■ **YOUR OBJECTIVE**
Write out the full listing exactly as given, minus the images.
*** DATA EXCERPT
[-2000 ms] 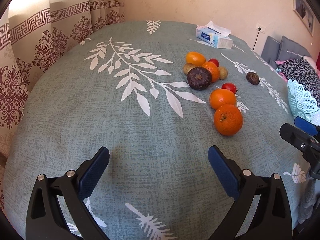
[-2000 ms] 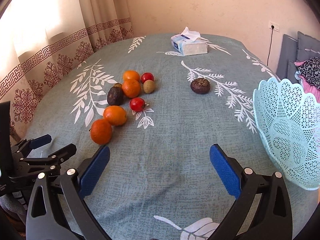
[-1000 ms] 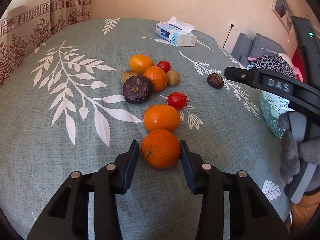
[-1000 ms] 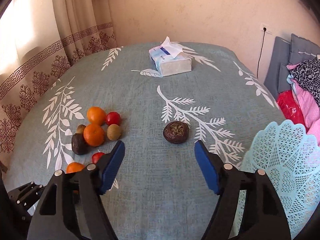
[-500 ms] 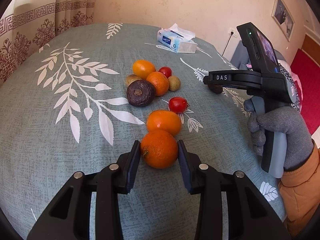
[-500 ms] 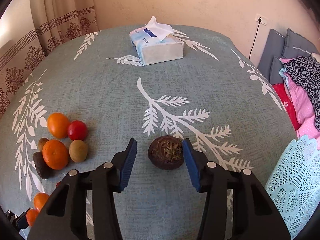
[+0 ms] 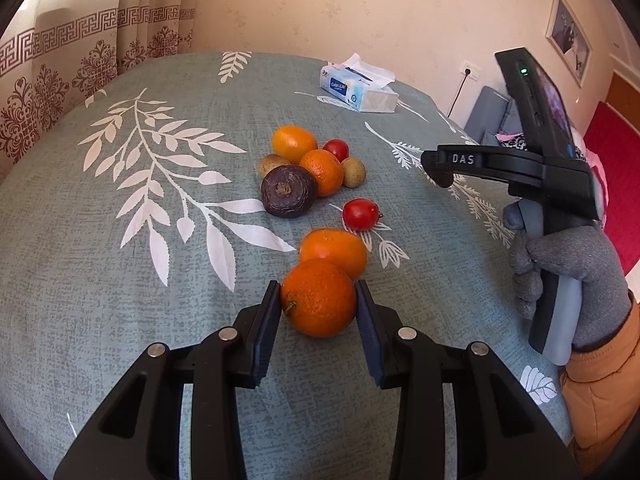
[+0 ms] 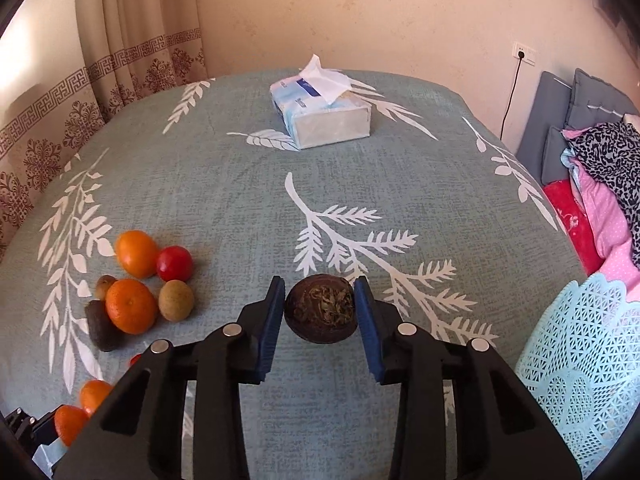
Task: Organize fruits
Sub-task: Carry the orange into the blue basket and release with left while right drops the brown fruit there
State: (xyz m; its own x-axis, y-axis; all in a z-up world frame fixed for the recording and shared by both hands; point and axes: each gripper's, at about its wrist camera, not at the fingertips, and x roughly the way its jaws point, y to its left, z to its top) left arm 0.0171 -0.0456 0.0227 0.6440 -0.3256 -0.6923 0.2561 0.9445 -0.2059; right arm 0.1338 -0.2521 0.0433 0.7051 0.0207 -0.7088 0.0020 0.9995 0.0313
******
■ **ANSWER TO THIS EXERCISE**
[-2000 ms] 
[-2000 ms] 
[-1000 ms] 
[-1000 ms] 
[-500 ms] 
[-500 ms] 
[+0 ms] 
[+0 ms] 
Task: Organize fruits
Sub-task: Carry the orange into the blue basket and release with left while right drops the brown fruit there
State: (xyz m; its own x-axis, y-axis; all in a z-up world frame fixed for the recording and shared by both hands; point and axes: each gripper's, at about its wrist camera, not at the fingertips, and x roughly the way its jaws point, y to its left, z to its top) left arm 0.0171 -0.0456 0.0227 0.6440 -0.3256 -0.6923 0.2561 0.9445 -0.2059; right arm 0.1338 -0.2521 0.0433 0.7051 0.0207 -0.7088 0.0020 0.9995 0.0313

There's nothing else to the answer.